As you may know, we are heavily involved in our local community theater. For each play in which we were involved, part of the fun was to see what the newspaper critic would publish about it. Well, the newspaper reviewer has been canned, and so my husband was asked to take over. Not wanting the responsibility of the fallout that one might incur when writing about specific individuals in a small town (not to mention his extremely busy work schedule), he agreed to only do the review about the most recent play because he and I produced it. The following is my husband’s review debut that was (supposed to be) published in the newspaper, and I’ll go ahead and give myself a secondary byline for editing. I must note however, that those of you who have seen this particular edition of the paper might notice more than a few differences between the two reviews. And my husband did not write the paragraph about his credentials that appears at the end of the print version – the newspaper wrote it with info my husband supplied when asked how he was qualified to do the review. It’s just funny that for the past few years, we’ve been assuming the quirks of our play reviews were the fault of the reviewer when in actuality, the newspaper changes much and does lots of editing!
Don’t Hug Me is a Winter Treat
This past Wednesday evening my wife and I had the privilege of attending a preview of Don’t Hug Me, a comedy by Paul Olson.
As we took our seats, my eyes were immediately drawn to the brilliantly detailed set. Just a quick glance at the rustic wood paneling, Paul Bunyan style restroom sign, and moose head beer tap and I was instantly transported to a northern Minnesota bar.
The show opens with owners of “The Bunyan” bar Gunner Johnson (played to near perfection by Mike Roberts) and his wife and co-owner Clara (played by stage veteran Mary Beth Snider) caught outside in the cold. We see Clara fumbling through her purse for the keys as a freezing Gunner becomes increasingly impatient, declaring he will break down the door if they cannot get in soon. This first little scene sets the stage for the show perfectly. Minnesota gets cold in the winter, and Gunner is tired of it. He wants to escape the frigid temperatures and move to Florida, but Clara’s heart is in Minnesota . This conflict is the basic central plot throughout Don’t Hug Me and Roberts and Snider deliver it with a very nice chemistry together. Their bantering back-and-forth comes across as genuine and is also very funny.

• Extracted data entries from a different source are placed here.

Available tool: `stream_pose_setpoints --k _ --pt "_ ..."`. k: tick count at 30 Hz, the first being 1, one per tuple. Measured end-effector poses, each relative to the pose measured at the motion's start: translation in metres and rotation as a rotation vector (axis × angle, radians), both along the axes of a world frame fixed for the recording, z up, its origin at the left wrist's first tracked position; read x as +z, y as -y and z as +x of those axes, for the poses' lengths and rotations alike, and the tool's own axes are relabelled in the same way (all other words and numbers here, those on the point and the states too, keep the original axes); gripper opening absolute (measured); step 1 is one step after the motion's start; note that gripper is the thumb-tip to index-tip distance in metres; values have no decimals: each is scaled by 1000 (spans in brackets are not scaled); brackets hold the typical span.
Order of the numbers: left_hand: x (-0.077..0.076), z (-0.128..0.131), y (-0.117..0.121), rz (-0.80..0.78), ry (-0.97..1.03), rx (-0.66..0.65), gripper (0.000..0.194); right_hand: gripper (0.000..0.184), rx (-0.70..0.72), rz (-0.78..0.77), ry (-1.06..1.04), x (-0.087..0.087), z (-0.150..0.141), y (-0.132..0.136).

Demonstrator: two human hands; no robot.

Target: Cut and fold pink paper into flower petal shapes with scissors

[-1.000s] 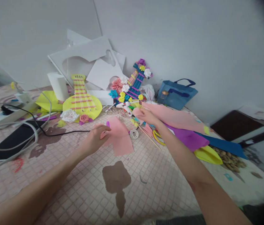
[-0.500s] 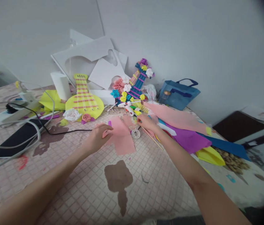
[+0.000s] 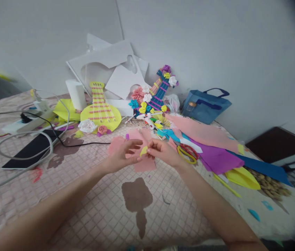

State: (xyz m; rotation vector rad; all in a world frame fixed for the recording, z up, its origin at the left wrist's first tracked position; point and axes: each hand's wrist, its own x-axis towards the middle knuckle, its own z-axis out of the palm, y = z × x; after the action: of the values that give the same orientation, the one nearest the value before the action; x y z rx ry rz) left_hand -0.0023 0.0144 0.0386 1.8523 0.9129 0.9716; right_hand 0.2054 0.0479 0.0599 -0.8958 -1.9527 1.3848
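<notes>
My right hand [image 3: 161,151] pinches a small yellow piece of paper [image 3: 144,151] between thumb and fingertips. Facing it, my left hand [image 3: 123,155] has its fingers apart, with the thumb close to the yellow piece; whether they touch I cannot tell. Beneath both hands lies a sheet of pink crepe paper [image 3: 144,166], partly hidden by them. A round pink piece [image 3: 114,143] shows behind my left hand. Beyond the hands rests a white glue gun [image 3: 146,119]. Red and yellow scissors [image 3: 188,154] lie to the right of my right hand.
A yellow paper guitar [image 3: 100,115] and a blue one with paper flowers [image 3: 158,97] stand at the back by white board offcuts [image 3: 121,82]. Cables, a power strip [image 3: 29,123] and a black tablet-like slab [image 3: 32,150] occupy the left. Coloured paper [image 3: 215,157] and a blue bag [image 3: 206,106] are on the right.
My right hand has come left and nearer, bringing a small yellow paper piece over the pink sheet. My left hand has moved right towards it, fingers spread. The view has shifted slightly.
</notes>
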Motion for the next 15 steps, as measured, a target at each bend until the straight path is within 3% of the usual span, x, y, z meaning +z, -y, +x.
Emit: stream_pose_setpoints --k 3,8,15 --pt "0 8 6 -95 67 -96 36 17 11 -170 -51 -4 -7 21" --pt "-10 10 5 -307 99 59 24 20 -103 -222 -125 -14 -3 21" --pt "-4 8 4 -471 143 93 25 41 -107 -374 -251 -23 -8 22"
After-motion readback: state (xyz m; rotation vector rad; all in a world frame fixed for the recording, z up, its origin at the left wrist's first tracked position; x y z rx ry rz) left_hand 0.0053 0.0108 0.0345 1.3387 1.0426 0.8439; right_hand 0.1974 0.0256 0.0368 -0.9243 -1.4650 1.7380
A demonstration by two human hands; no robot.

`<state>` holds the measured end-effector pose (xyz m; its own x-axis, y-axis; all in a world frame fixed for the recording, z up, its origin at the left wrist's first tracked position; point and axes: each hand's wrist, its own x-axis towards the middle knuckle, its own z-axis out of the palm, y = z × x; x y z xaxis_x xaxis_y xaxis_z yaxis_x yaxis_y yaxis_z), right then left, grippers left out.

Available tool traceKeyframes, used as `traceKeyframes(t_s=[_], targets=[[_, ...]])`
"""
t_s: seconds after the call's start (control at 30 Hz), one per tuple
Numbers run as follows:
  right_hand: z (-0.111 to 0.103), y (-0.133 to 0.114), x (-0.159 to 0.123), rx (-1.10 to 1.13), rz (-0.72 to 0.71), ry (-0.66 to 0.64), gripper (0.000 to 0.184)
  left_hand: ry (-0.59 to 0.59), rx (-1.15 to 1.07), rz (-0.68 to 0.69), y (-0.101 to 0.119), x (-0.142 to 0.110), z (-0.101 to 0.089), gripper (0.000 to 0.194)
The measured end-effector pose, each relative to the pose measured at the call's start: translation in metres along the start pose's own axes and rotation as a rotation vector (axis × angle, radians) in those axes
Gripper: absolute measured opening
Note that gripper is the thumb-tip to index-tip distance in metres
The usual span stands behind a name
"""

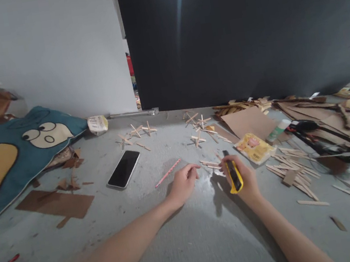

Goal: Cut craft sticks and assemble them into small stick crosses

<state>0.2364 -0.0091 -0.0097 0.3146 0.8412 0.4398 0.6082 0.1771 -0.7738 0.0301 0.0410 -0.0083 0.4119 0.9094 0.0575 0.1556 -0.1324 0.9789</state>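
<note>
My right hand (244, 177) is wrapped around a yellow and black utility knife (234, 177), held tilted just above the grey surface. To its left, my left hand (183, 183) rests low with its fingers curled together; whatever they pinch, if anything, is hidden. Between both hands lie several short wooden sticks (211, 164), with the left fingertips close to their left ends. A pink striped pencil-like stick (167, 173) lies just beyond my left hand. Small crossed-stick pieces (198, 138) stand farther back, and more of them (137, 131) are grouped to the left.
A phone (124, 169), torn cardboard (56, 203) and a teal cushion (30, 140) are on the left. On the right are a yellow packet (255, 148), a glue stick (277, 130), a pile of wooden sticks (296, 173) and a black tripod-like object (339, 144). A black panel (229, 34) stands behind.
</note>
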Motion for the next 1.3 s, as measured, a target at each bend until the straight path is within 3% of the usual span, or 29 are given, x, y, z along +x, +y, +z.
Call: traceKeyframes(t_s=[0.1, 0.23, 0.4, 0.5, 0.6, 0.73, 0.9, 1.0, 1.3], targets=[[-0.017, 0.021, 0.014, -0.187, -0.059, -0.035, 0.023, 0.013, 0.002, -0.007, 0.000, 0.000, 0.000, 0.033], [-0.023, 0.032, 0.019, -0.317, -0.100, 0.051, 0.021, 0.024, 0.002, -0.008, -0.001, 0.001, 0.000, 0.028], [-0.009, 0.028, 0.015, -0.232, -0.223, -0.066, 0.022, 0.045, 0.012, 0.005, -0.001, 0.002, 0.001, 0.025], [0.004, 0.028, 0.018, -0.189, -0.189, -0.115, 0.015, 0.061, 0.064, 0.034, 0.005, -0.001, 0.002, 0.025], [0.011, 0.031, 0.021, -0.166, -0.149, -0.084, 0.014, 0.035, 0.180, 0.071, 0.015, -0.006, 0.000, 0.026], [0.010, 0.033, 0.021, -0.185, -0.135, -0.055, 0.011, -0.043, 0.526, 0.127, 0.025, -0.012, -0.019, 0.021], [0.005, 0.029, 0.017, -0.257, -0.131, -0.077, 0.019, 0.097, 0.851, 0.104, 0.021, -0.021, -0.063, 0.022], [0.005, 0.026, 0.016, -0.262, -0.146, -0.085, 0.021, 0.106, 1.011, 0.075, 0.012, -0.025, -0.079, 0.011], [0.010, 0.023, 0.014, -0.232, -0.118, -0.021, 0.019, 0.122, 0.995, 0.124, -0.004, -0.021, -0.073, 0.018]])
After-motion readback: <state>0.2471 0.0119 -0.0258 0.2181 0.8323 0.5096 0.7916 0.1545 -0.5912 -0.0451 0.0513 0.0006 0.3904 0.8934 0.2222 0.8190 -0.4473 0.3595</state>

Ms. Snider does an excellent job portraying Clara with a wonderful balance between loving wife and strong-willed independent woman while Roberts is very effective in making the audience feel Gunner’s frustration, as well as the cold outside air. In fact, even under the heat of the stage lights, the entire cast of Don’t Hug Me does a great job of selling the cold wintery theme. Whenever one of Don’t Hug Me‘s colorful characters enters or exits the bar, you can almost feel the chilly Minnesota draft coming in from outside.
Shelley Scantlen portrays Bernice Lundstrom, a waitress at “The Bunyan” and fiancé of Kanute Gunderson, played by Keith Robinson. Anyone who has seen Scantlen on stage before expects an outstanding performance, and she delivers. Her accent is pure northern Minnesota, and she brings a naivety to Bernice that is delightful. The sincerity in which she sings “I Wanna go to the Mall of America” is downright hilarious. Shelley’s voice is amazing as always, and her duets with Clara and Aarvid are a riot. Opposite Scantlen, Robinson is very strong as Kanute, a man whose world unravels with astonishing speed, although he’s quick to remind everyone “I played Nathan Detroit in Guys and Dolls”. Robinson takes us through Kanute’s transformation from, egotistical jerk who has it all, to loveable loser who lost it all (give or take five stores) masterfully. When he teamed up with Roberts (Gunner) for the duet “You Dirty Piece of…” it was difficult to hear parts of the song over the sound of my own laughter.
Enter Denver Henderson as traveling karaoke, err, “Life Style System” salesman Aarvid Gisselsen and trouble starts to brew (pardon the pun). Aarvid wants to sell the LSS-562, a state-of-the-art karaoke system, to the Johnsons and claims it will save their bar which has been suffering in the customer department. From the moment he enters, Henderson takes command of the stage. He does an exceptional job, playing the role of a modern day “Music Man” with charm and panache. Henderson is able to make Aarvid very likeable without compromising the character’s door-to-door salesman savvy. He also gives a tenderness to the character that makes you root for him to get the girl; the girl being Bernice. The moment Aarvid first meets Bernice is very well staged. One look at each other and the ice begins to melt and the sparks start to fly. Like Roberts and Snider, Scantlen and Henderson have great chemistry, and their duet, the Sven Yorgensen classic “Take a Chance”, is a hoot thanks in part to some hilarious choreography by co-director Crystal Bowers.
Complete with witty one-liners like “Oh, for spankin’ the neighbor’s baby”, hilarious songs like “Victim of My Y Chromosome”, and even a love triangle, Don’t Hug Me is fun from start to finish. My wife and I had a great time, and so will you. Bravo to directors Zach McAfee and Crystal Bowers along with the cast and crew of Don’t Hug Me for putting together a real gem. They take to you to Minnesota in the dead of winter and warm your heart.
Don’t Hug Me is performing at the Little Theatre December 5 – 14. Tickets are $12 for adults with a discount for students and seniors. Reservations are recommended.